O mundo ainda dispõe de grandes reservas de petróleo, mas estas são difíceis de alcançar, difíceis de refinar, a variedade “petróleo árduo”. A partir de agora, todo barril que consumirmos será mais custoso para extrair, mais custoso para refinar – e, assim, mais caro na bomba de gasolina.
Aqueles que afirmam que o mundo permanece “inundado” de petróleo estão tecnicamente corretos: o planeta ainda dispõe de vastas reservas. Mas os propagandistas da indústria petrolífera geralmente deixam de enfatizar que nem todos os reservatórios de petróleo são semelhantes: alguns estão localizados próximos à superfície ou próximos à costa e estão contidos em rocha porosa; outros estão localizados no subsolo profundo, no offshore distante, ou presos em formações rochosas inflexíveis. Os sítios anteriores são relativamente fáceis de explorar e proporcionam um combustível líquido que pode ser prontamente refinado em líquidos utilizáveis; os segundos só podem ser explorados com técnicas custosas, ambientalmente arriscadas e muitas vezes resultam num produto que deve ser fortemente processado antes que a refinação possa sequer começar.
A simples verdade sobre o assunto é esta: a maior parte das reservas fáceis do mundo já foram esgotadas – exceto aquelas em países espinhosos como o Iraque. Virtualmente todo o petróleo que resta está contido em reservas mais difíceis de serem atingidas. Isto inclui o petróleo do offshore profundo, o petróleo do Ártico e o petróleo de xisto, juntamente com as “areias betuminosas” do Canadá – as quais não são compostas de petróleo de modo algum, mas sim de lama, areia e alcatrão semelhante a betume. As chamadas reservas não convencionais destes tipos podem ser exploradas, mas muitas vezes a um preço desconcertante, não apenas em dólares mas também em danos para o ambiente.
No negócio do petróleo, esta realidade foi reconhecida primeiramente pelo presidente e CEO da Chevron, David O’Reilly, numa carta de 2005 publicada em muitos jornais norte-americanos. “Uma coisa é clara”, escreveu ele, “a era do petróleo fácil está acabada”. Não só muitos dos campos existentes estavam em declínio, observou ele, como “novas descobertas de energia estão a ocorrer principalmente em lugares onde os recursos são difíceis de extrair, fisicamente, economicamente e mesmo politicamente”.
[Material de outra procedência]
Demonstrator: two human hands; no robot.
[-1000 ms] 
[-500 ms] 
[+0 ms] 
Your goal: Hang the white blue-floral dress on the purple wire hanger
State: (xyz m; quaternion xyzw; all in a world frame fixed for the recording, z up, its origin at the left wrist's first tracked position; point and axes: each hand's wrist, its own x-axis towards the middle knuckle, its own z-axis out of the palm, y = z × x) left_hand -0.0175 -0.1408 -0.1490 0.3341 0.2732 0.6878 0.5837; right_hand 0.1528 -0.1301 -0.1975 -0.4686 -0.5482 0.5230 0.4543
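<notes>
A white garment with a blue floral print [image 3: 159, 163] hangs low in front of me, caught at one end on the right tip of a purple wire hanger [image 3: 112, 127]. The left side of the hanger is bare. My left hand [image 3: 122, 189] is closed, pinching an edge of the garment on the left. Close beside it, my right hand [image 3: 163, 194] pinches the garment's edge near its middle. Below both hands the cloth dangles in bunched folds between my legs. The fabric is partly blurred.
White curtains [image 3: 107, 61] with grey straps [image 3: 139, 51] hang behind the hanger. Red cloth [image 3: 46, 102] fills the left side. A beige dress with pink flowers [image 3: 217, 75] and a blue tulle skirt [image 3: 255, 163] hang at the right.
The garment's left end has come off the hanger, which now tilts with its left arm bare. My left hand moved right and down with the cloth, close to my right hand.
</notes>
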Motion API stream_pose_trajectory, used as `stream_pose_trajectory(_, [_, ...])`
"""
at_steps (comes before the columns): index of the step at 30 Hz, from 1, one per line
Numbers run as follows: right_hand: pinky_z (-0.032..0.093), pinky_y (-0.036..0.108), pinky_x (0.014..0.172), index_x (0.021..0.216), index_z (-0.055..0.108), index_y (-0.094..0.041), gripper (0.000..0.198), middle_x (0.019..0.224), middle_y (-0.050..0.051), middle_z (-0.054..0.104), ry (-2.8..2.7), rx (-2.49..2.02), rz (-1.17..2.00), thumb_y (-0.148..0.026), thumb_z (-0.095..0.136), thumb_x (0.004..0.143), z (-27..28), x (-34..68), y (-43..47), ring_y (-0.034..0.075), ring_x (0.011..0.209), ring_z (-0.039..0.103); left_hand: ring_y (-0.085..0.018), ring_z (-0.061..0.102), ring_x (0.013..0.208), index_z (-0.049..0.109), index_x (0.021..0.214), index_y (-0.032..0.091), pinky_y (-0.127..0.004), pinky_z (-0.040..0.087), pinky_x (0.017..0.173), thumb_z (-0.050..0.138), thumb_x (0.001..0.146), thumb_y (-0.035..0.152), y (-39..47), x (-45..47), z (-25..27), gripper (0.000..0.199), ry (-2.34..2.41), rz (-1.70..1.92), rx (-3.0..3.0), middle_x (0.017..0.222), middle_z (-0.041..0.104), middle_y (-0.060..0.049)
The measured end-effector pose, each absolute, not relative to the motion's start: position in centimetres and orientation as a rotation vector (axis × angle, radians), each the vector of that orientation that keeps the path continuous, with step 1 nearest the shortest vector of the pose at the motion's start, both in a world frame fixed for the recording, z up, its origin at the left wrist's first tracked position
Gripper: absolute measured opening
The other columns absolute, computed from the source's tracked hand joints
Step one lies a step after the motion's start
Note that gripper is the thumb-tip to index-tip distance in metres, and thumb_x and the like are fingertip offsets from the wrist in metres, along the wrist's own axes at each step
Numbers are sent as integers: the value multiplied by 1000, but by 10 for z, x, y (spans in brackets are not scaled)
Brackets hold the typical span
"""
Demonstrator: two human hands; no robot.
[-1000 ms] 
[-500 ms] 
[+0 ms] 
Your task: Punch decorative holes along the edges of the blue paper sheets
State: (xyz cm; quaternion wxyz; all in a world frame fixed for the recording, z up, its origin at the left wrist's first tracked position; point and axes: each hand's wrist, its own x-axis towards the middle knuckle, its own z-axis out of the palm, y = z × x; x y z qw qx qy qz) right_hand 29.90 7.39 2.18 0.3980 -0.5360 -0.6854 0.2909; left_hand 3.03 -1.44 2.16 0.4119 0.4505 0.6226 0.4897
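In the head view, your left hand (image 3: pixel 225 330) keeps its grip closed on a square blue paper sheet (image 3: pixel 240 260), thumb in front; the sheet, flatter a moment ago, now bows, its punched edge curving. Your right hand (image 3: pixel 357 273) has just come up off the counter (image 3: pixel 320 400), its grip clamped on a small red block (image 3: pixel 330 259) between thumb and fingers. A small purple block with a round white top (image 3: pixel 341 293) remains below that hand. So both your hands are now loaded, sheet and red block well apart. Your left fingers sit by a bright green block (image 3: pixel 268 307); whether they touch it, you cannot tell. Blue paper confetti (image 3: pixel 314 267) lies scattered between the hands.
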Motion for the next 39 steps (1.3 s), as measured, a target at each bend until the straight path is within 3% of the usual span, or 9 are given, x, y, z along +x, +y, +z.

Nova prova desta mutação foi proporcionada pela Agência Internacional de Energia (IEA), numa revisão de 2010 das perspectivas do petróleo mundial. Na preparação deste relatório, a agência examinou os rendimentos históricos dos maiores campos produtores do mundo – o “petróleo fácil” sobre o qual o mundo ainda repousa para o grosso da sua energia de forma esmagadora. Os resultados foram espantosos: esperava-se que aqueles campos perdessem três quartos da sua capacidade produtiva ao longo dos 25 anos seguintes, eliminando 52 milhões de barris de petróleo por dia da oferta mundial, ou cerca de 75% da atual produção mundial. As implicações eram estarrecedoras: ou descobrir petróleo novo para substituir aqueles 52 milhões de barris/dia, ou a era do petróleo chegará logo a um fim e a economia mundial entraria em colapso.
Naturalmente, como a IEA tornou claro em 2010, haverá novo petróleo, mas só da variedade difícil que exigirá um preço de todos nós – e do planeta, também. Para apreender as implicações da nossa crescente dependência do petróleo difícil, vale a pena dar uma olhadela em alguns dos mais apavorantes pontos sobre a Terra. Assim, apertem os vossos cintos de segurança: primeiro estamos a ir para o mar para examinar o “promissor” novo mundo do petróleo do Século 21.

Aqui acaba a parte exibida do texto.